Well, November sucks! And I have cabin fever. Too crappy to go out. Too grumpy to stay in.
No news on the news channels. That leaves two TV options. Regular programming and PPV.
Regular programming’s Deep Carpet Cleaning, Marvin the Tap Dancing Horse or Juicing With Jack just don’t seem to work for me today. I guess I’m just too hard to please intellectually.
If only I wasn’t too stingy for PPV. I could watch Drag Me To Hell, Land of the Lost or Single Secretaries: Naughty Home Videos. Anyway, I used to be a single secretary and my home videos would not have made good watching.
The mail was disappointing. Two more offers for long-term care insurance and an invitation to buy a new car. Something tells me these people are not working off the same mailing list. I did get a charming little catalogue that sold really important items that you can’t find anywhere else. Like Snuggies for dogs and little plastic things to fit over your toes to keep them apart while you sleep. Personally, I don’t care what my toes do after I go to sleep but other people may not be that careless about things like that.
I could cook but I cooked yesterday. I could clean my closet but I did that LAST November. The only thing left is to turn this into a list day.

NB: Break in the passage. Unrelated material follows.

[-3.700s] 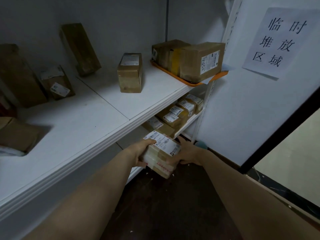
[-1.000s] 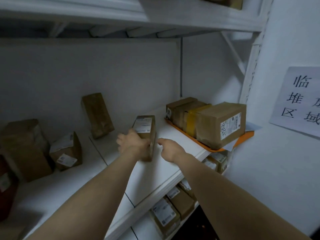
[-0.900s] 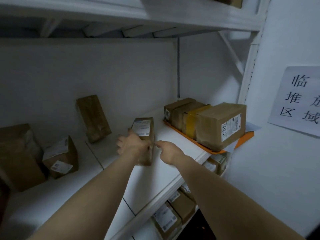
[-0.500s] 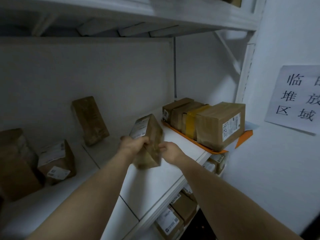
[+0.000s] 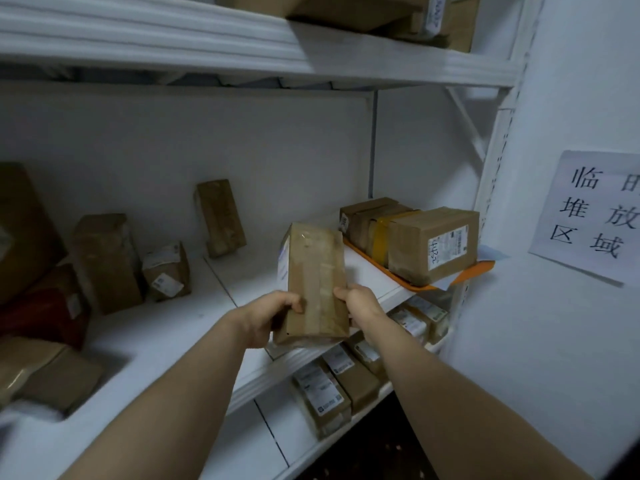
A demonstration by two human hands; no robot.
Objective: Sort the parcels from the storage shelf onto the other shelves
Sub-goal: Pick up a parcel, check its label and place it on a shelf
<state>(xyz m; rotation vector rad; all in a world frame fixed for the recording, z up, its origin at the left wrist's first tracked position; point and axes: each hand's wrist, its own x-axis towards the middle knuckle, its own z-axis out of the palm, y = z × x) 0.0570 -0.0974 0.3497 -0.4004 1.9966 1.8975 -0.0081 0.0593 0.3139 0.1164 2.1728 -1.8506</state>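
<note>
Head view: the left hand and right hand are clamping the parcel at its lower end, one on each side. It is hovering over the front edge of the shelf, its long axis rising above the grip.

The middle shelf has a wide bare patch in front. Brown boxes crowd its left side. A tall box leans at the back. An orange tray full of boxes blocks the right end. The top shelf hangs above.
</note>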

Every once in awhile I spend a lot of time making lists. This doesn’t serve any particular purpose except to appear to have a purpose. I list all the things I need to do. I list all the things I might do. I list all my bills and all the money I expect to acquire in a given time (this list is always depressing.) I make a three-page grocery list of all the groceries we will probably eat in the next 12 months. I list all the books I have heard mentioned that I want to get at the library. This list is always very short because I can’t remember the titles.
Well, it’s a crappy day!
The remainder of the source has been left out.